To do ::
Print the whole listing below again, exactly as given.

=== Data provided ===

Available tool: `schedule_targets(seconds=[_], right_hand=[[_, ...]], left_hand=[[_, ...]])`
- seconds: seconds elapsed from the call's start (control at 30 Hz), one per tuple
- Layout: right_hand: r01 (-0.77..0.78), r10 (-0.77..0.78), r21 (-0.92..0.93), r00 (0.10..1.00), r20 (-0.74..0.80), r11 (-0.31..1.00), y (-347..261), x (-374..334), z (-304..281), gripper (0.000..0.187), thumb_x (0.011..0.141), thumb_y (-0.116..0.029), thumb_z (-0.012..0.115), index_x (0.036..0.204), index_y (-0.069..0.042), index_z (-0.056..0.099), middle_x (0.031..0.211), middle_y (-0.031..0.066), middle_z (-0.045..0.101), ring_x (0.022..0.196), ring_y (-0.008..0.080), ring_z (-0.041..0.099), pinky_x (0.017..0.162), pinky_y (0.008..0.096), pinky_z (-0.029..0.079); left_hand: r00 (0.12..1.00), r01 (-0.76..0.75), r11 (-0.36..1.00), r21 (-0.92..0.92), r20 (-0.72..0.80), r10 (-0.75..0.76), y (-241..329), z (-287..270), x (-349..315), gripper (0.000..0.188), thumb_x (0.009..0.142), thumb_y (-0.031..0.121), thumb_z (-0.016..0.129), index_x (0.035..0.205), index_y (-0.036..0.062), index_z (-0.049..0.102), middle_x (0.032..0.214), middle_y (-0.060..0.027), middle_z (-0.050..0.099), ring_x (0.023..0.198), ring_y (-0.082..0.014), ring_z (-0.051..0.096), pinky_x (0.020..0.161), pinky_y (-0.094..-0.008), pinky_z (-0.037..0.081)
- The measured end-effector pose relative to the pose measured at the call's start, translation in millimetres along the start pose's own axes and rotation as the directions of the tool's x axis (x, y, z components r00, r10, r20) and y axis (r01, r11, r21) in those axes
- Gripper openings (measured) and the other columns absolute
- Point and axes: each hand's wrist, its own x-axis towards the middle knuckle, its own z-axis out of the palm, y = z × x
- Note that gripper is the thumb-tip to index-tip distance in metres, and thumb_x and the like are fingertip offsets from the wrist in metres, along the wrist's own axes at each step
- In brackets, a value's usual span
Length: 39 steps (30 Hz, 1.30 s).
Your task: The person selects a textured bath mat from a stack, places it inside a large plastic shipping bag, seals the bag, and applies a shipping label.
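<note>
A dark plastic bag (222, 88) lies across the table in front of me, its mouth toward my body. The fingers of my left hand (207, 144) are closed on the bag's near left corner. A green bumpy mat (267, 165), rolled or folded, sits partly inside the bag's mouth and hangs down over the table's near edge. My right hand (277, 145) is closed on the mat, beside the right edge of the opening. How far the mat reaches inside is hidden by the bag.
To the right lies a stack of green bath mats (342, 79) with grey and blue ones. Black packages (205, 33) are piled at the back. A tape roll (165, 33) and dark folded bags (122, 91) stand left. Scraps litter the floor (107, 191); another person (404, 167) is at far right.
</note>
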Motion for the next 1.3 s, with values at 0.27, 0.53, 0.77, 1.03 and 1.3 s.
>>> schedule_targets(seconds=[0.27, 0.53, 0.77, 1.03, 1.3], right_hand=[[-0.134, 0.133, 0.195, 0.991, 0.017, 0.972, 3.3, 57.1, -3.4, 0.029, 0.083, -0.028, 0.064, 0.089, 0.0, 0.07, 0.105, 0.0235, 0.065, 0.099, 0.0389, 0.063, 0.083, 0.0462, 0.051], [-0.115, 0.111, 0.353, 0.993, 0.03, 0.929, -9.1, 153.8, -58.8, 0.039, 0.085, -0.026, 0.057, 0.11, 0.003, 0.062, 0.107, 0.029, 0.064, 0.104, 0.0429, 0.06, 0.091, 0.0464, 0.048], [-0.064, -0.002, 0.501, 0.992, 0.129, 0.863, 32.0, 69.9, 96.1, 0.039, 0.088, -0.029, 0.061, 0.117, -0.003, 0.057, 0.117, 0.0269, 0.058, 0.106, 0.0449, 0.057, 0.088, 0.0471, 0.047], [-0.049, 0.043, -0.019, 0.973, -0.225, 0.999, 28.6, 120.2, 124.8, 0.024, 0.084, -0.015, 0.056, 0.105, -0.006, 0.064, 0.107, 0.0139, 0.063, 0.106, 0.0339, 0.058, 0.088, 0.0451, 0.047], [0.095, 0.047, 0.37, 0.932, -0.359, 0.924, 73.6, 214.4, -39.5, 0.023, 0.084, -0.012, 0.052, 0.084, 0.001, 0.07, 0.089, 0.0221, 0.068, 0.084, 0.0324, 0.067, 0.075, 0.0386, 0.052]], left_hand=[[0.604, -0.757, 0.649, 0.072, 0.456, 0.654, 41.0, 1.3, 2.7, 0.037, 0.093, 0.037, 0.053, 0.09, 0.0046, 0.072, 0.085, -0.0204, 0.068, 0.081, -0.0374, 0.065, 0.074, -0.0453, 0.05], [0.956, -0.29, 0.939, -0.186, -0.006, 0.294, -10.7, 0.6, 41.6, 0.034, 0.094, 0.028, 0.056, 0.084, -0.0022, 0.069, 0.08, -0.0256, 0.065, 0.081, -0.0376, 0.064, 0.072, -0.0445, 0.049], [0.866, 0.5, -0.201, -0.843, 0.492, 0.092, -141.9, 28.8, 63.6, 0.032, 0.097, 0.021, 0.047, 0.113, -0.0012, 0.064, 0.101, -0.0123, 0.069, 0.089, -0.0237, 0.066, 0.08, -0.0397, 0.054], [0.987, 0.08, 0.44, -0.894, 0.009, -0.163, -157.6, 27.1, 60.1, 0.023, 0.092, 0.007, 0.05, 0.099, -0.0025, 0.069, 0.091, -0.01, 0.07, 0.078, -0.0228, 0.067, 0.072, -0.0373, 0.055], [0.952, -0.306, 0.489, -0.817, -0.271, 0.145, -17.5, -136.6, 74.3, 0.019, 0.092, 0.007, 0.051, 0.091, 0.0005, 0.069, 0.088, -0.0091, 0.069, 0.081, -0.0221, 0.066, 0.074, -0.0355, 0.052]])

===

Answer for the task ::
Available tool: `schedule_targets(seconds=[_], right_hand=[[_, ...]], left_hand=[[_, ...]])`
- seconds: seconds elapsed from the call's start (control at 30 Hz), one per tuple
- Layout: right_hand: r01 (-0.77..0.78), r10 (-0.77..0.78), r21 (-0.92..0.93), r00 (0.10..1.00), r20 (-0.74..0.80), r11 (-0.31..1.00), y (-347..261), x (-374..334), z (-304..281), gripper (0.000..0.187), thumb_x (0.011..0.141), thumb_y (-0.116..0.029), thumb_z (-0.012..0.115), index_x (0.036..0.204), index_y (-0.069..0.042), index_z (-0.056..0.099), middle_x (0.031..0.211), middle_y (-0.031..0.066), middle_z (-0.045..0.101), ring_x (0.022..0.196), ring_y (-0.008..0.080), ring_z (-0.041..0.099), pinky_x (0.017..0.162), pinky_y (0.008..0.096), pinky_z (-0.029..0.079); left_hand: r00 (0.12..1.00), r01 (-0.76..0.75), r11 (-0.36..1.00), r21 (-0.92..0.92), r20 (-0.72..0.80), r10 (-0.75..0.76), y (-241..329), z (-287..270), x (-349..315), gripper (0.000..0.188), thumb_x (0.009..0.142), thumb_y (-0.031..0.121), thumb_z (-0.016..0.129), index_x (0.035..0.205), index_y (-0.036..0.062), index_z (-0.049..0.102), middle_x (0.032..0.214), middle_y (-0.060..0.027), middle_z (-0.050..0.099), ring_x (0.023..0.198), ring_y (-0.082..0.014), ring_z (-0.051..0.096), pinky_x (0.020..0.161), pinky_y (-0.094..-0.008), pinky_z (-0.037..0.081)
- The measured end-effector pose relative to the pose measured at the call's start, translation in millimetres along the start pose's own axes and rotation as the directions of the tool's x axis (x, y, z components r00, r10, r20) and y axis (r01, r11, r21) in those axes
- Gripper openings (measured) and the other columns absolute
- Point and axes: each hand's wrist, its own x-axis towards the middle knuckle, its own z-axis out of the palm, y = z × x
- Note that gripper is the thumb-tip to index-tip distance in metres, and thumb_x and the like are fingertip offsets from the wrist in metres, along the wrist's own axes at each step
- In brackets, a value's usual span
Length: 39 steps (30 Hz, 1.30 s).
Your task: The person selects a textured bath mat from a stack, places it inside a large plastic shipping bag, seals the bag, and applies a shipping label.
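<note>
A dark plastic bag (222, 88) lies across the table in front of me, its mouth toward my body. The fingers of my left hand (207, 144) are closed on the bag's near left corner. A green bumpy mat (267, 165), rolled or folded, sits partly inside the bag's mouth and hangs down over the table's near edge. My right hand (277, 145) is closed on the mat, beside the right edge of the opening. How far the mat reaches inside is hidden by the bag.
To the right lies a stack of green bath mats (342, 79) with grey and blue ones. Black packages (205, 33) are piled at the back. A tape roll (165, 33) and dark folded bags (122, 91) stand left. Scraps litter the floor (107, 191); another person (404, 167) is at far right.
</note>
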Motion for the next 1.3 s, with values at 0.27, 0.53, 0.77, 1.03 and 1.3 s.
>>> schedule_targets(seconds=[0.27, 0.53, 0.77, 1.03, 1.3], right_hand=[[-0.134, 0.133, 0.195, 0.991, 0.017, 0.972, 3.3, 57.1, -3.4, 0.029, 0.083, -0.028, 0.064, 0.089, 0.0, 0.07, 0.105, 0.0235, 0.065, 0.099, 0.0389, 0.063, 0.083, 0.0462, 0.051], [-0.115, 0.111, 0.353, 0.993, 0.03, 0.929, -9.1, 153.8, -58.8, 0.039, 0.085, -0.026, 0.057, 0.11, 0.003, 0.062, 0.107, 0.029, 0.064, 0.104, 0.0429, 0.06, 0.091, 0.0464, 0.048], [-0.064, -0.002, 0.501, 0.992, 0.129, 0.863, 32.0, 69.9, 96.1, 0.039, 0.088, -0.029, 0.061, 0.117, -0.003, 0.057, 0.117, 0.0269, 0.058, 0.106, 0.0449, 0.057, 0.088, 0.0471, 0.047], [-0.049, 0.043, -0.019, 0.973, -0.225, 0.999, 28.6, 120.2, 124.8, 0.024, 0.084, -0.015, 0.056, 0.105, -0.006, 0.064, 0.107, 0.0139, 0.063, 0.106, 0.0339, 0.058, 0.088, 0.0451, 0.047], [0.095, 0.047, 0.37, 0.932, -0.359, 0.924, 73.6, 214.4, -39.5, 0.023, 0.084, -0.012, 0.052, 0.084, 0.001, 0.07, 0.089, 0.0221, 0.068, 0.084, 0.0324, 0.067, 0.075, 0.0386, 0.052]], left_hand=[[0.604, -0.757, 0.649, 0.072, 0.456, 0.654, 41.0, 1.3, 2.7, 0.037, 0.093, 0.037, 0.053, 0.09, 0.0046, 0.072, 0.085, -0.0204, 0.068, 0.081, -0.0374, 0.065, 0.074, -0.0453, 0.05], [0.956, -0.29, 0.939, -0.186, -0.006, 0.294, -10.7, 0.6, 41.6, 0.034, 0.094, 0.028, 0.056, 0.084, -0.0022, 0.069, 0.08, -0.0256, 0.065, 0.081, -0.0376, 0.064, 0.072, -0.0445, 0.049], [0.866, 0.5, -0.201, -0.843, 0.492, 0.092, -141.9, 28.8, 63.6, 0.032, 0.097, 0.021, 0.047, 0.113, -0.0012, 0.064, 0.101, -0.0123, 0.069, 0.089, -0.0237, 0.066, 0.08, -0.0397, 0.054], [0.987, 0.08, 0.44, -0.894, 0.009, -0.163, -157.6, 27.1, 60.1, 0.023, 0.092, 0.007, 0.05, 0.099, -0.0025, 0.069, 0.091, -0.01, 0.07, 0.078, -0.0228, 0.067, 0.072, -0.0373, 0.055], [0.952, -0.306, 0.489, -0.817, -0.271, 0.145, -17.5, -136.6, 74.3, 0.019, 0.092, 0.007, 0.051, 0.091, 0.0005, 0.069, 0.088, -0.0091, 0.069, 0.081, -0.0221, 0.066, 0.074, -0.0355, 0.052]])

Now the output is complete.